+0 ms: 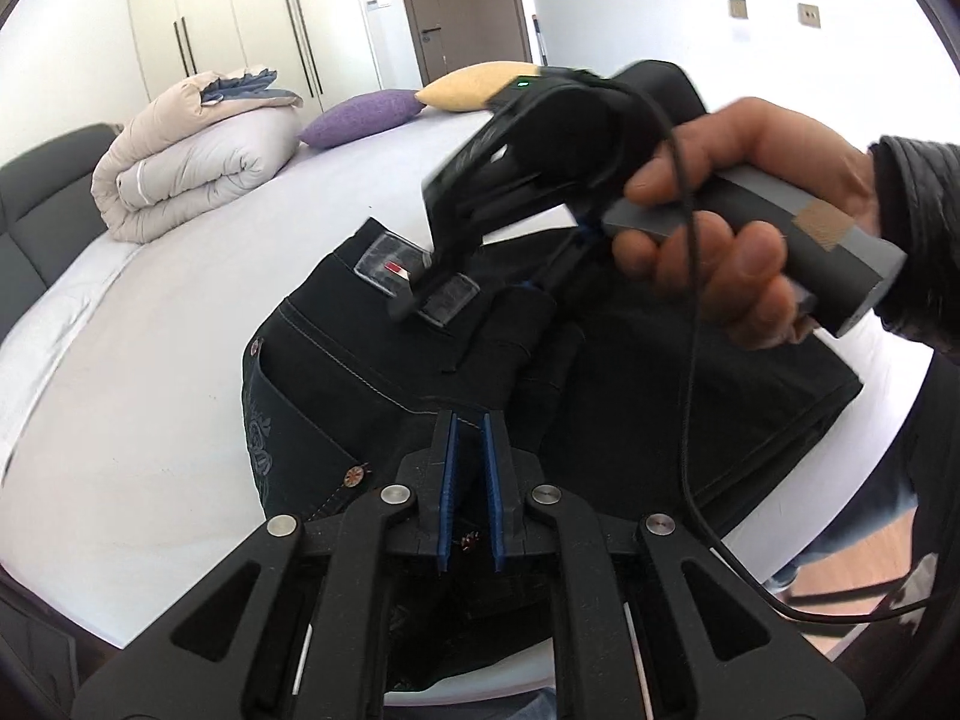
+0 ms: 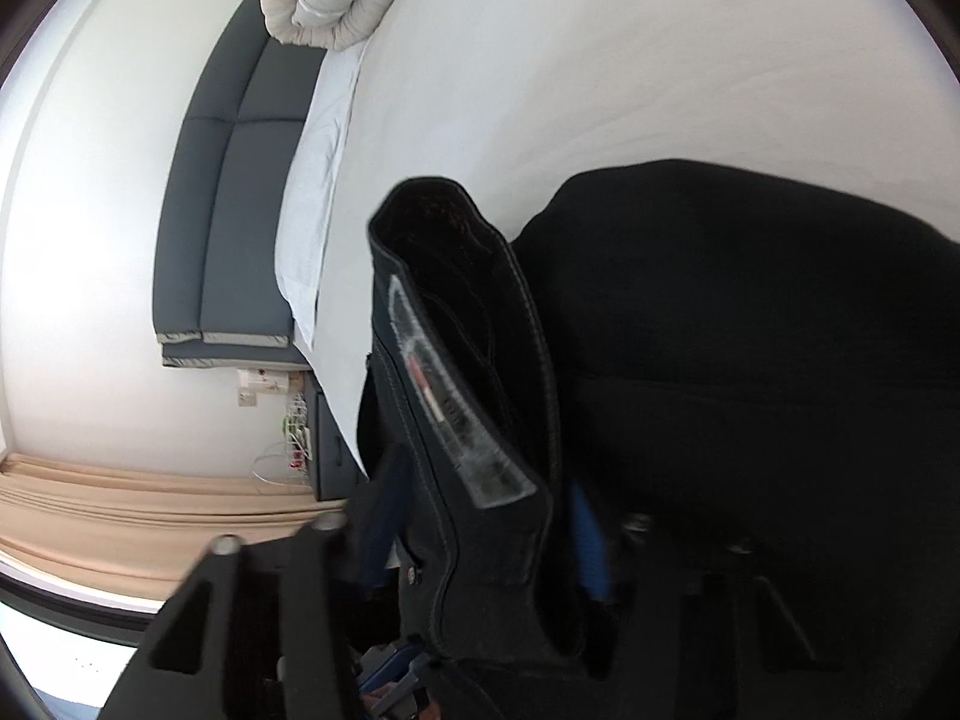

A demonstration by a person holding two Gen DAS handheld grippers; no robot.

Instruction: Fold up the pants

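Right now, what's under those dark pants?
The pants lie on a white bed sheet, which shows all around them. Anything directly beneath the pants is covered, so I cannot tell.

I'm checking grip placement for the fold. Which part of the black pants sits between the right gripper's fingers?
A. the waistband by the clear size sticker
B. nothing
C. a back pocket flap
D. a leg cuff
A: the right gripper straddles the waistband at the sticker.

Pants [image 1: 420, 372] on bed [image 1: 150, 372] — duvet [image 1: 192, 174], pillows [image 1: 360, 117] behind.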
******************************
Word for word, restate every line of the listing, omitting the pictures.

● Result for this task:
+0 ms: 
+0 ms: 

A demonstration by a person holding two Gen DAS handheld grippers; no robot.

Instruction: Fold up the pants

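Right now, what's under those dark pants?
The pants lie on a white bed sheet, which shows all around them. Anything directly beneath the pants is covered, so I cannot tell.

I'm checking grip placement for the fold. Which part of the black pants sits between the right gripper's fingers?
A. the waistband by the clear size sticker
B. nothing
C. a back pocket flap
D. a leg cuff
A: the right gripper straddles the waistband at the sticker.

Pants [image 1: 420, 372] on bed [image 1: 150, 372] — duvet [image 1: 192, 174], pillows [image 1: 360, 117] behind.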

The exercise concludes with this answer.